Born to Run by Bruce Springsteen (Simon and Schuster) and Traveling Soul: The Life of Curtis Mayfield by Todd Mayfield with Travis Atria (Chicago Review Press) are two books that don’t require comparison for any reason other than that they were published in the same week of October this year, the subjects’ active periods overlap, and they have both been influential to legions of musicians who have come after them. So compare we will.
Mayfield and Springsteen were born seven years apart, in 1942 and ’49 respectively. And while Springsteen’s book plays up the hardscrabble life of a blue-collar family in New Jersey, Mayfield’s son Todd paints a picture of his father truly living hand-to-mouth in Chicago. Both musicians were influenced by the church — Mayfield through his grandmother, a practitioner of “spiritualism” who embraced gospel music; and Springsteen down the street from St. Rose of Lima Church (and the most holy of altars in his neighborhood, his father’s local saloons of choice).
The common denominator between the two is their singular drive to succeed and to own their visions. They came of age before American Idol, before YouTube and social media and a thousand ways to get your name, face, and music in front of fans. They plied their trade, they traveled, they practiced, and they hustled.
Over the course of seven years, Mayfield “scored twenty-two hit singles on the pop and R&B charts with the Impressions, including four R&B number ones, and a dozen charting albums,” writes Todd Mayfield. “He’d written more than forty hits for other artists, toured the world, and become a major voice of his generation. He had fought and clawed his way to something only a handful of black musicians had ever attained in the business — autonomy.” He would eventually found his own publishing company, Curtom Records.
In 1971, Mayfield was offered the job of scoring the blaxploitation film Super Fly. With singles such as “Pusherman” and “Freddie’s Dead,” Mayfield was able to call upon his upbringing in Chicago’s Cabrini-Green and White Eagle housing complexes where he’d struggled as a child with his family. “He wasn’t just writing about [characters] Priest and Freddie; he wasn’t just writing about junkies and pushers; he was writing about himself and his childhood.”
At the same time Mayfield was working on the soundtrack, Springsteen was getting his first whiff of real success by signing with Columbia Records, forming the E Street Band, and recording his first album, Greetings From Asbury Park, N.J. Like Mayfield, Springsteen craved total control over his life and music — he needed to be The Boss. “Clarity ruled and allowed us to forge a bond based on the principle that we worked together, but it was my band,” Springsteen writes. “I crafted a benevolent dictatorship; creative input was welcomed within the structure I prepared, but it was my name on the dotted line and on the records.”
In the end, Springsteen’s songs are about hope, about breaking free of the cage that holds us, his characters on a last chance power drive: “Together we could break this trap, we’ll run till we drop, baby we’ll never go back.”

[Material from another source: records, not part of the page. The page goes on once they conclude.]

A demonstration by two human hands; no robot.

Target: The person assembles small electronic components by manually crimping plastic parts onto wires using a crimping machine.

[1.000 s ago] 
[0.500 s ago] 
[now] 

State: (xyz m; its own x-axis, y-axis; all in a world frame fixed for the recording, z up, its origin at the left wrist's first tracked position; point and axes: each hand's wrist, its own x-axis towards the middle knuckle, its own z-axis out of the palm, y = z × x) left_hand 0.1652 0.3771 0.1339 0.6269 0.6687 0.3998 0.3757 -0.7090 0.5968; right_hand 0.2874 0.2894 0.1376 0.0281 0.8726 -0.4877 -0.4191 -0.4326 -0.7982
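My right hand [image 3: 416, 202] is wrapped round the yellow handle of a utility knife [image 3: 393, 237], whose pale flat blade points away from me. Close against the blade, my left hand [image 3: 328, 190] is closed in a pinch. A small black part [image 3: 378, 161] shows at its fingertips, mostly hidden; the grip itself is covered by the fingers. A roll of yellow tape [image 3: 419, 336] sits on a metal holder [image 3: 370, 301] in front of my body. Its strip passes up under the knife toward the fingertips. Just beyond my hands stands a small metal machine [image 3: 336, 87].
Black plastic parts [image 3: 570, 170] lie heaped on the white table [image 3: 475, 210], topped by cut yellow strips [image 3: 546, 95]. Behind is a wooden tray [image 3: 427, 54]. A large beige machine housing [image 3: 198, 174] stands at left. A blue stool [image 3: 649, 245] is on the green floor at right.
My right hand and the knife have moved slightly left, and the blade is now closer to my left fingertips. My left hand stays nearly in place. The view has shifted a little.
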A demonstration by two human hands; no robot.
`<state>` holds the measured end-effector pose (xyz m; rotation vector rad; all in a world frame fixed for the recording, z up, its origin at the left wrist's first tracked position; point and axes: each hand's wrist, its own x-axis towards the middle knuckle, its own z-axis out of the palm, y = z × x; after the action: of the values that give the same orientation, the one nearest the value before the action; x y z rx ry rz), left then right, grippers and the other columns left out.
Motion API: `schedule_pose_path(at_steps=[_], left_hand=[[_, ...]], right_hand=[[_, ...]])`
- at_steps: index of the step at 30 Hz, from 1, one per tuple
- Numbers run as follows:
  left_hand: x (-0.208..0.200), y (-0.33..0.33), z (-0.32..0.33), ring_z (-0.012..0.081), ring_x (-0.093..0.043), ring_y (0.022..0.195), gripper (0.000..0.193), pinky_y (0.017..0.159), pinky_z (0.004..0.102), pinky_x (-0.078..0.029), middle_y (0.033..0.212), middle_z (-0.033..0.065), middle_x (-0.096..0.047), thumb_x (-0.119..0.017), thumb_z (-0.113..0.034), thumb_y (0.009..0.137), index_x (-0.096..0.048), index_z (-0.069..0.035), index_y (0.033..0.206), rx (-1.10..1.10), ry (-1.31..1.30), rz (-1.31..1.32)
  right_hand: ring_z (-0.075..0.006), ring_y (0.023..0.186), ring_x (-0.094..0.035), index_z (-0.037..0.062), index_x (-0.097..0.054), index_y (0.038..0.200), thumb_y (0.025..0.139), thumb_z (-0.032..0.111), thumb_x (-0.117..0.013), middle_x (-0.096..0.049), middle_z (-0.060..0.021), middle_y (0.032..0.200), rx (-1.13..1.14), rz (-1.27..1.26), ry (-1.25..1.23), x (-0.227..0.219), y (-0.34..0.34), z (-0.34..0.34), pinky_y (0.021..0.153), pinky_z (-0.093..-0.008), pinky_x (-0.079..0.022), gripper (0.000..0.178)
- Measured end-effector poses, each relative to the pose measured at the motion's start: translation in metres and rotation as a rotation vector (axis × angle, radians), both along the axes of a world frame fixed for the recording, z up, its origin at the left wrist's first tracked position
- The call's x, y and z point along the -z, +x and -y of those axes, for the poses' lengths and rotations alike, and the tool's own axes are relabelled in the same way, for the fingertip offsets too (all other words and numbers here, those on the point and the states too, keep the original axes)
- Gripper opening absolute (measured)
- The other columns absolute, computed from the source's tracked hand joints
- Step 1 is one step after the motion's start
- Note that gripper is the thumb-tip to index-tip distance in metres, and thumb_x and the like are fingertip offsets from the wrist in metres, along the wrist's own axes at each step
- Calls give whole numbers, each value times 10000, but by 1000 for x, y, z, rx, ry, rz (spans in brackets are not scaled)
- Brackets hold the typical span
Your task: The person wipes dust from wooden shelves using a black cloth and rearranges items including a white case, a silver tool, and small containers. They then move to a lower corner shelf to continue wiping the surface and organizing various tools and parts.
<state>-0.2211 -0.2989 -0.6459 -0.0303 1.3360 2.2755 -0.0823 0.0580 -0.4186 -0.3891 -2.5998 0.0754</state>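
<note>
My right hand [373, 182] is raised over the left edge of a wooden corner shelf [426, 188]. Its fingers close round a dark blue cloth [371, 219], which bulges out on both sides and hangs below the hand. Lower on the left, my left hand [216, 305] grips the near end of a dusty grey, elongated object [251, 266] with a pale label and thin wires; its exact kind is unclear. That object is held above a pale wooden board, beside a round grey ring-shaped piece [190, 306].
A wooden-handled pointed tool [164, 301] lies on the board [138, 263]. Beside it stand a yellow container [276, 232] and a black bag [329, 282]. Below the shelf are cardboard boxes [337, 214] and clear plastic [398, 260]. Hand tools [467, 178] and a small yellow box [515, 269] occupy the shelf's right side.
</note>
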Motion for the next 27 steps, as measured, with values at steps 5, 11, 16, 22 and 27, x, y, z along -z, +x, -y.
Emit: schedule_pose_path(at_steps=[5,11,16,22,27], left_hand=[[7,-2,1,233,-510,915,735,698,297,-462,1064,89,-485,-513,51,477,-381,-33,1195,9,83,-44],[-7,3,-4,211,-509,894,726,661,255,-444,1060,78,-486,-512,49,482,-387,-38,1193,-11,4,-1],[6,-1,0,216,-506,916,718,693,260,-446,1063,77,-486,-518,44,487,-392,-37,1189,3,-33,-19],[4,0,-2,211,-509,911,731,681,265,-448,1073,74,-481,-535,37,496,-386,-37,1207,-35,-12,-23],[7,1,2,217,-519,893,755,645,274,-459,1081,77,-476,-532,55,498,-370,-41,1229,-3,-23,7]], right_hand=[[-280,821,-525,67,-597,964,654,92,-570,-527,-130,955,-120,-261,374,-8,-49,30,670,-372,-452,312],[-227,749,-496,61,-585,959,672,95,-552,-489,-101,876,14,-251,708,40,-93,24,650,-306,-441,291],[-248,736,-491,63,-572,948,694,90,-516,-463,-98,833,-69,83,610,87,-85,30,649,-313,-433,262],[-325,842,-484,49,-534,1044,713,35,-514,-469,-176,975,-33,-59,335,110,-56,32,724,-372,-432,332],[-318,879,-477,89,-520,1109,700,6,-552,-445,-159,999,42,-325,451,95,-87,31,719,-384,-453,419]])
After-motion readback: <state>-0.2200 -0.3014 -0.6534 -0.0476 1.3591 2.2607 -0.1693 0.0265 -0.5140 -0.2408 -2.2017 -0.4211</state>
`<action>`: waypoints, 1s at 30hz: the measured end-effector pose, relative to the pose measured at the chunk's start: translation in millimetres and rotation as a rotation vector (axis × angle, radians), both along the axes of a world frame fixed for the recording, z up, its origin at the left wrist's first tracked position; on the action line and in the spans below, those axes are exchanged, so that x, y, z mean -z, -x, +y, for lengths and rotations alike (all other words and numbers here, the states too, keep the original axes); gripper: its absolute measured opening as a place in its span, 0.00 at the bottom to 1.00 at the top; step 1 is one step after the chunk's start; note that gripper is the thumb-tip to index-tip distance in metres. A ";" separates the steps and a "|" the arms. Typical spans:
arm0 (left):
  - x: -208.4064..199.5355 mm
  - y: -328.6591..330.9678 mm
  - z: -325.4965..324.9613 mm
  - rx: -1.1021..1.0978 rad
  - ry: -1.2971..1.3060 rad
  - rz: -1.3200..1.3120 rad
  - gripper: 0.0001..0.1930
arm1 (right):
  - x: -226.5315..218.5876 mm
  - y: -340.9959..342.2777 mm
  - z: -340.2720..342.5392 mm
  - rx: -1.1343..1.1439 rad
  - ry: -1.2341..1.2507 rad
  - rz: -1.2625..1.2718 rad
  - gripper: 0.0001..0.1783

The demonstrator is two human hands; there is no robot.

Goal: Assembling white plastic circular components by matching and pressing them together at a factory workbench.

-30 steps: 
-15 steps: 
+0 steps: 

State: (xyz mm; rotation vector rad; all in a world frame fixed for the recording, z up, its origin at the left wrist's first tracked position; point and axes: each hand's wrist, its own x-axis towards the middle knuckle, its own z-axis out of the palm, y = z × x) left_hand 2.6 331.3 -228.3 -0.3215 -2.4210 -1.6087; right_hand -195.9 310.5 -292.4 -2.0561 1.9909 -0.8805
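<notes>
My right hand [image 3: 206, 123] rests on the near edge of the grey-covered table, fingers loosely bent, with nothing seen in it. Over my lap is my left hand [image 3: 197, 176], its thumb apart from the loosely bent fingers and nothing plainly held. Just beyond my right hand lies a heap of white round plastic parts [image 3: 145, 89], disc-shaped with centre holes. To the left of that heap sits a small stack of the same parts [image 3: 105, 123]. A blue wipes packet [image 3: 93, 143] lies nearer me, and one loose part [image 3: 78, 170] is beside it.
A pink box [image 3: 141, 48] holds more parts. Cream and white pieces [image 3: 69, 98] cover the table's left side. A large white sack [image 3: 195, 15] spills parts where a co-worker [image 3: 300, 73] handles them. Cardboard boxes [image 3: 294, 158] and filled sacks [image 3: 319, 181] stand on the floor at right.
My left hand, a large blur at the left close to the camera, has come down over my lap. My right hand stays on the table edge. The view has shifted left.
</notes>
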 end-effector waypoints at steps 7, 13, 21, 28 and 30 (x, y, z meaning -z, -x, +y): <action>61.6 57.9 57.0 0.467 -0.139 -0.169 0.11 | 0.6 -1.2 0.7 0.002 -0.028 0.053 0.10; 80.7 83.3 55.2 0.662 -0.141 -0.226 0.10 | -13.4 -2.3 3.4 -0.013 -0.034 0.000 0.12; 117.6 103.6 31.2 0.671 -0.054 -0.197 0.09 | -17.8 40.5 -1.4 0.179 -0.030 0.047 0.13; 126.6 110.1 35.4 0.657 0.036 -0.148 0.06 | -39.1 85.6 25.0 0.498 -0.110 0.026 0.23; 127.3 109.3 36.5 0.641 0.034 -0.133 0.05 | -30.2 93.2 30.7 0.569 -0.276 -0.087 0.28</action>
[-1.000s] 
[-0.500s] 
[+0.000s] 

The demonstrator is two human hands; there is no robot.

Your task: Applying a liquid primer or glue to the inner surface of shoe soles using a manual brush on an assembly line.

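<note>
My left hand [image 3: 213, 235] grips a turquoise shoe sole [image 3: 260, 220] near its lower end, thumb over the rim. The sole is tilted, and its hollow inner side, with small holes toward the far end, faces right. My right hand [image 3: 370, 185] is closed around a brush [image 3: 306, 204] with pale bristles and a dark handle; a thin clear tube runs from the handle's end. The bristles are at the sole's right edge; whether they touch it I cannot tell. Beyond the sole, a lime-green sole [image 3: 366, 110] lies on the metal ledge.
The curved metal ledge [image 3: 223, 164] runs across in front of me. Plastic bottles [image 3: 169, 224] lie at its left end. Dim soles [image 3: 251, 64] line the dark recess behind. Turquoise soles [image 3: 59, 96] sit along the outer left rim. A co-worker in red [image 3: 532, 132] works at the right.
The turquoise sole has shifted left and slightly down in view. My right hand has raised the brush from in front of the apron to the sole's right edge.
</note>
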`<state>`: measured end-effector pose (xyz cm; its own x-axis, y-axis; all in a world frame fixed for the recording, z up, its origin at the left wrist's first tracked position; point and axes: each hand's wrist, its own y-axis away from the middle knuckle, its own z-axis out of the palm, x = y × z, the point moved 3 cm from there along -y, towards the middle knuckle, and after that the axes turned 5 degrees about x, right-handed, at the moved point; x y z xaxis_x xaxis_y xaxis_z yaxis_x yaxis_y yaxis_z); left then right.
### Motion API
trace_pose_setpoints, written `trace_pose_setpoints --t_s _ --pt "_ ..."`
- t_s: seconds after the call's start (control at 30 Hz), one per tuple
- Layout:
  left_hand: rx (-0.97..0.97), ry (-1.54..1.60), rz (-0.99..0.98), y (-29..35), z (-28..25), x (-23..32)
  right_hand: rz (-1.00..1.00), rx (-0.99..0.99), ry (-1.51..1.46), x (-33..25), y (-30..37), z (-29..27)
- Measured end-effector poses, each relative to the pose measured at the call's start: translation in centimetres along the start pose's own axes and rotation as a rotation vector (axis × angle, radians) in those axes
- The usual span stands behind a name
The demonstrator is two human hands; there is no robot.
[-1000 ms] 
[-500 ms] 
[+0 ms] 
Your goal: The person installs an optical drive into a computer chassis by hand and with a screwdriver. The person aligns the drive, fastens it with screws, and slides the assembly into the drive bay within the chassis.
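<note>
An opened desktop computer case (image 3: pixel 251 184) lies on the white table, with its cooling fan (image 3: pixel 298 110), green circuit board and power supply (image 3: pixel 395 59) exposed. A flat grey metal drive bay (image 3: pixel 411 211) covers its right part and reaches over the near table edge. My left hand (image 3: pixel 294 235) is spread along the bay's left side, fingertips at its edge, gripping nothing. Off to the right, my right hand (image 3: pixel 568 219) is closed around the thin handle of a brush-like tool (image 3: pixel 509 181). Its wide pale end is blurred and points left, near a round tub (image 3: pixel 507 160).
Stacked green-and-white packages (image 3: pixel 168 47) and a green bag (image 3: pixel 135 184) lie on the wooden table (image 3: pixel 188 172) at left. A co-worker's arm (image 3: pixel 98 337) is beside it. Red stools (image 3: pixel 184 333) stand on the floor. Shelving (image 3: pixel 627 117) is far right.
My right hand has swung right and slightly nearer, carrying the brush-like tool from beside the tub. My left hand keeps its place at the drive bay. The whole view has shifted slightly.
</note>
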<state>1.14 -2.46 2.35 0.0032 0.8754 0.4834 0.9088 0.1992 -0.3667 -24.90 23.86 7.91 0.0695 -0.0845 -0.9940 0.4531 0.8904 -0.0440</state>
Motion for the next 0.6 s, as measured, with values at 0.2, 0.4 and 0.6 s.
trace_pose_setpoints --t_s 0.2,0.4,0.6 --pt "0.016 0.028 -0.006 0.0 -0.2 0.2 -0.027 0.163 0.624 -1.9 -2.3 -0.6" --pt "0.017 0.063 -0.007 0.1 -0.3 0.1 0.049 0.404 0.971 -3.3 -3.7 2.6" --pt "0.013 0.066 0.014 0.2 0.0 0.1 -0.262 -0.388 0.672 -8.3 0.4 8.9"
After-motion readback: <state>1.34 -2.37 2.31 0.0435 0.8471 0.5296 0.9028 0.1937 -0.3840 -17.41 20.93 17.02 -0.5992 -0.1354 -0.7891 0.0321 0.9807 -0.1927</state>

Mayfield’s songs are about survival with characters battling institutionalized racism and the violence and drugs in the street, doing what they have to do merely to stay alive: “Everybody’s misused him, ripped him off, and abused him. Another junkie playin’, pushin’ dope for the man.”
Mayfield was involved in a freak accident on stage in Brooklyn in 1990 when a hurricane-force wind blew a lighting rig onto him, paralyzing him from the neck down. He died in 1999, shortly after being inducted into the Rock and Roll Hall of Fame. His music has lived on through the sampling of today’s rap and hip-hop artists and in the influence of R&B chart-toppers. Springsteen, of course, continues to record and tour at a punishing pace for a 67-year-old man, often playing four-hour shows night after night.
Worlds collide: If you search YouTube for the 1994 Grammy awards tribute to Curtis Mayfield, you’ll see an all-star band led by Bruce Springsteen.